Task details
Return the data below exactly, but only from the line containing "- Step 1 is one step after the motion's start" through the line containing "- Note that", with both of those lines included.

(Material provided)

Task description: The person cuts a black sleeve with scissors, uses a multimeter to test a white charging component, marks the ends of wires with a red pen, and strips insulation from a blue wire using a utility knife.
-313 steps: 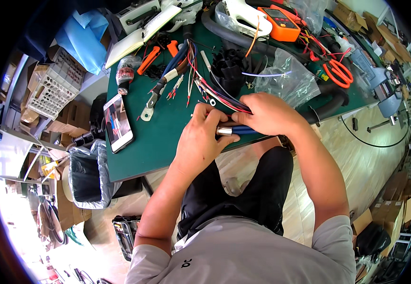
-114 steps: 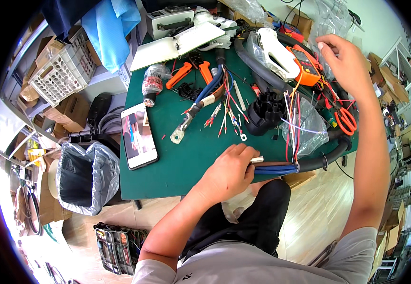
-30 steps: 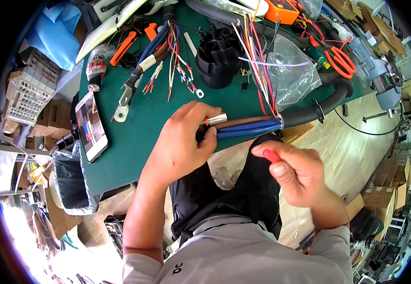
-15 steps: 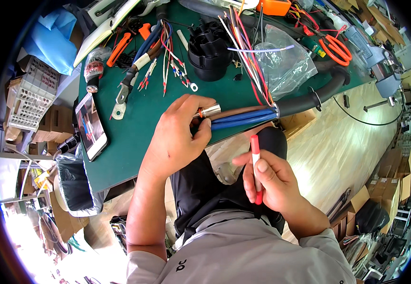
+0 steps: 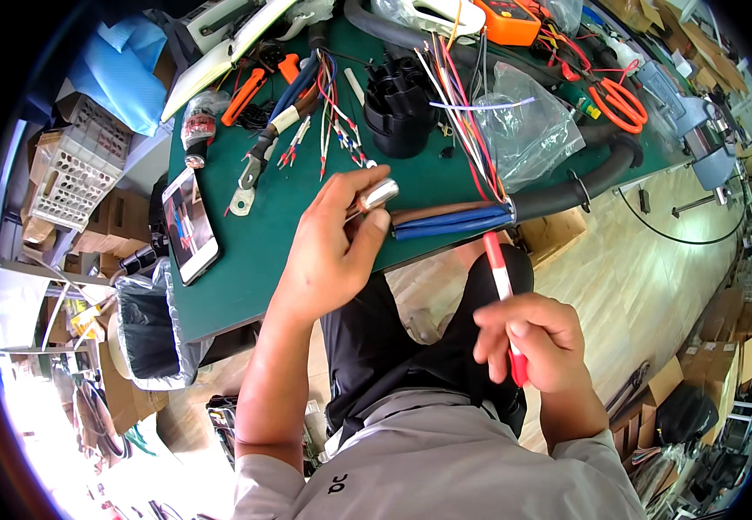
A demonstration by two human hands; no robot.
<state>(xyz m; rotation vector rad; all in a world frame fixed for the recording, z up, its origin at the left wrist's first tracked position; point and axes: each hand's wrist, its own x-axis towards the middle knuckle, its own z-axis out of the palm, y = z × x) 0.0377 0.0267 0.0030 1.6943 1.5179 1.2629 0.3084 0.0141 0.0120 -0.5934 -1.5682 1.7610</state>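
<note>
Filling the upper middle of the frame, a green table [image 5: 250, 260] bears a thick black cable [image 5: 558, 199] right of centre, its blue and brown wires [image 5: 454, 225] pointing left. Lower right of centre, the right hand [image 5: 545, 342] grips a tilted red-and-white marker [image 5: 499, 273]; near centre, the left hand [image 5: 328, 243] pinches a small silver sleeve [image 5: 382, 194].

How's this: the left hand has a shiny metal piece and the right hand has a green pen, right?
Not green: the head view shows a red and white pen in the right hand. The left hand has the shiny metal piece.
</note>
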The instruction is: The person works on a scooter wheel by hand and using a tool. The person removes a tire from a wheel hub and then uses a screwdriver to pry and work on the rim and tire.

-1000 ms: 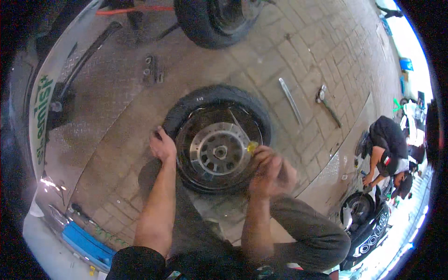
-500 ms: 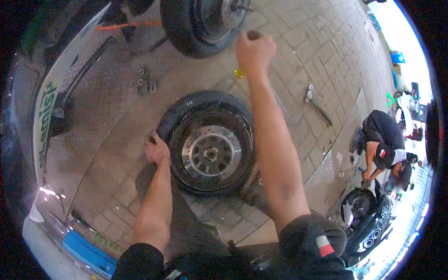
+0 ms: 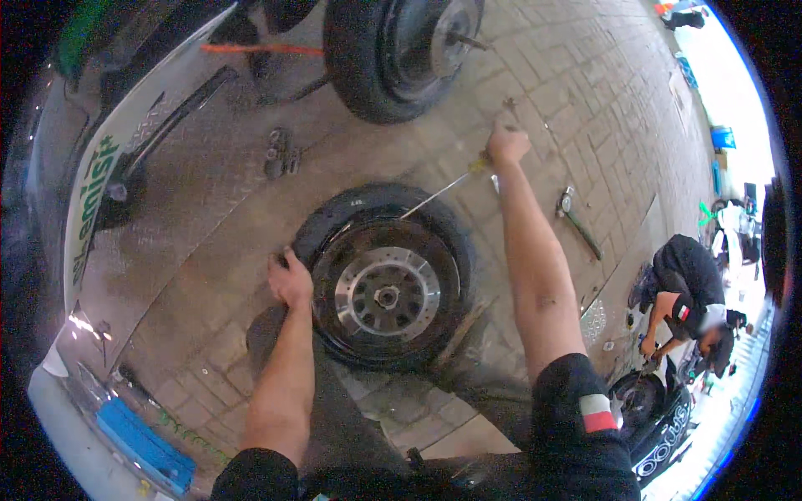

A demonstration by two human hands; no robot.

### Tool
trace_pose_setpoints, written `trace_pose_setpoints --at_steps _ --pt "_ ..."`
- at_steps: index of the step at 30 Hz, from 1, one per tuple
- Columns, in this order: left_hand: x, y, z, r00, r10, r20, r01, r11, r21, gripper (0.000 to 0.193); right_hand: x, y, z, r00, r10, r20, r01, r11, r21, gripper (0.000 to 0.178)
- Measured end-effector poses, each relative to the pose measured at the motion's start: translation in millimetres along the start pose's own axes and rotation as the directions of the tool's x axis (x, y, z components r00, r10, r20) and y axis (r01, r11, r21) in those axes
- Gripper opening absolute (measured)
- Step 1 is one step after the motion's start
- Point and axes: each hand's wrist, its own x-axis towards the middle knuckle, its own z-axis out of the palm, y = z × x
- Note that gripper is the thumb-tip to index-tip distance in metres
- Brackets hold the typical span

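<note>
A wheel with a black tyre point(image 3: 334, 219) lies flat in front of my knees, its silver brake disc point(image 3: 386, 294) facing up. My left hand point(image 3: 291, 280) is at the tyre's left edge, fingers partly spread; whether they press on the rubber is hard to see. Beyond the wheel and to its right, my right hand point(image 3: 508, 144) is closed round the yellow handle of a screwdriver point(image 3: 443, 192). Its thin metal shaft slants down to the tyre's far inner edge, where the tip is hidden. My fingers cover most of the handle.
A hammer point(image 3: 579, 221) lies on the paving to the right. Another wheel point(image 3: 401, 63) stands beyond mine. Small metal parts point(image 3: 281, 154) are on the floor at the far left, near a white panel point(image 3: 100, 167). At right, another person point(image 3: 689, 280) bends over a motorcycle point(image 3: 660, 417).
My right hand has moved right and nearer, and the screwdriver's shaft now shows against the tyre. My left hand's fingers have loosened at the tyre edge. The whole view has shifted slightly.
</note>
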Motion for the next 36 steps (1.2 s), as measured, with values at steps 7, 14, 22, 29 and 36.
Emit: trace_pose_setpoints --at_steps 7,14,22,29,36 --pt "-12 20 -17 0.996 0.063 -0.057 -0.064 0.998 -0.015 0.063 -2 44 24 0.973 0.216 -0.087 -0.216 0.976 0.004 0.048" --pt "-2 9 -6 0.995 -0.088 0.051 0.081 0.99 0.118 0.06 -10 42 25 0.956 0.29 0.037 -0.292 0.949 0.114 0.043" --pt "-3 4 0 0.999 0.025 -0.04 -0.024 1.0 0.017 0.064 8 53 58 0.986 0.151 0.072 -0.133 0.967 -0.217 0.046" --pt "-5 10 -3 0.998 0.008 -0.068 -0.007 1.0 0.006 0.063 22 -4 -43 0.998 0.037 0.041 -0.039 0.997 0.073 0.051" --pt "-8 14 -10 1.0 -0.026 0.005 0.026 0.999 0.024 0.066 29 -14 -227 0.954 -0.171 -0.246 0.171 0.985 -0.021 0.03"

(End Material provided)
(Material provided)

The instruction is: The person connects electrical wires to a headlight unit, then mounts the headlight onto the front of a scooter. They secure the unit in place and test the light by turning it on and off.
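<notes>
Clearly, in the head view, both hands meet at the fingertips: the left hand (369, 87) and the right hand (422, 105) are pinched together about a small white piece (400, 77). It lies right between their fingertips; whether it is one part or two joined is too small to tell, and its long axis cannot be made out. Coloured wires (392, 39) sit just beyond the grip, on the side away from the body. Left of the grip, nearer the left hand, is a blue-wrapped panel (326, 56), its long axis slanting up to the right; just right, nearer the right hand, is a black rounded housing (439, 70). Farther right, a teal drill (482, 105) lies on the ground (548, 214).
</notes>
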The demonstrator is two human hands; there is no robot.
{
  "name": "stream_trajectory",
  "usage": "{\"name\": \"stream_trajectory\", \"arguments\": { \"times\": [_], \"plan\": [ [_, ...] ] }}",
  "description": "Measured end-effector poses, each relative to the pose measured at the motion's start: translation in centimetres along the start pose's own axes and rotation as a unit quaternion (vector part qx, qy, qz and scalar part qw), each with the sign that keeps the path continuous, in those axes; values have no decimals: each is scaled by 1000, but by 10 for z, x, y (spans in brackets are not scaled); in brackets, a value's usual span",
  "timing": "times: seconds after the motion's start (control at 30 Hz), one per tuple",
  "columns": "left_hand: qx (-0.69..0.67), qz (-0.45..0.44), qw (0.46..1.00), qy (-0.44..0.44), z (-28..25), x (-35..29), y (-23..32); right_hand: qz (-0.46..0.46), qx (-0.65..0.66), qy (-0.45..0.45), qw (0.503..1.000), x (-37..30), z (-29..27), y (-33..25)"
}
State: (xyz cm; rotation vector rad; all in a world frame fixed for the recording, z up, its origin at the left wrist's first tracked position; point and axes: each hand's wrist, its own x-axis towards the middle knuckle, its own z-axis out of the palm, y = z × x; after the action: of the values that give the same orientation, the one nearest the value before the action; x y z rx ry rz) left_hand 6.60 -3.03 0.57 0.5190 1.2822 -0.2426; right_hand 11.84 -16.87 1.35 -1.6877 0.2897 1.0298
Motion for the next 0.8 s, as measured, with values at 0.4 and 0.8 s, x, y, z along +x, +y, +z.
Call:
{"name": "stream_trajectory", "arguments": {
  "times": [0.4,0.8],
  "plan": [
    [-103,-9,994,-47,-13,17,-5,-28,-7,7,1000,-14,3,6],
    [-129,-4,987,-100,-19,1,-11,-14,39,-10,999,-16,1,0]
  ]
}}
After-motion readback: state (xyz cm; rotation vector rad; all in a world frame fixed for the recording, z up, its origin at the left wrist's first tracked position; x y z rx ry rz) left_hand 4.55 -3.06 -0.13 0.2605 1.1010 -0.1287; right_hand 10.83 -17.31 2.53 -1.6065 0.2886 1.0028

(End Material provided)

The answer
- Step 1 is one step after the motion's start
- Point and axes: each hand's wrist, its own x-axis towards the middle knuckle, its own z-axis out of the palm, y = z × x
- Note that gripper is the thumb-tip to index-tip distance in metres

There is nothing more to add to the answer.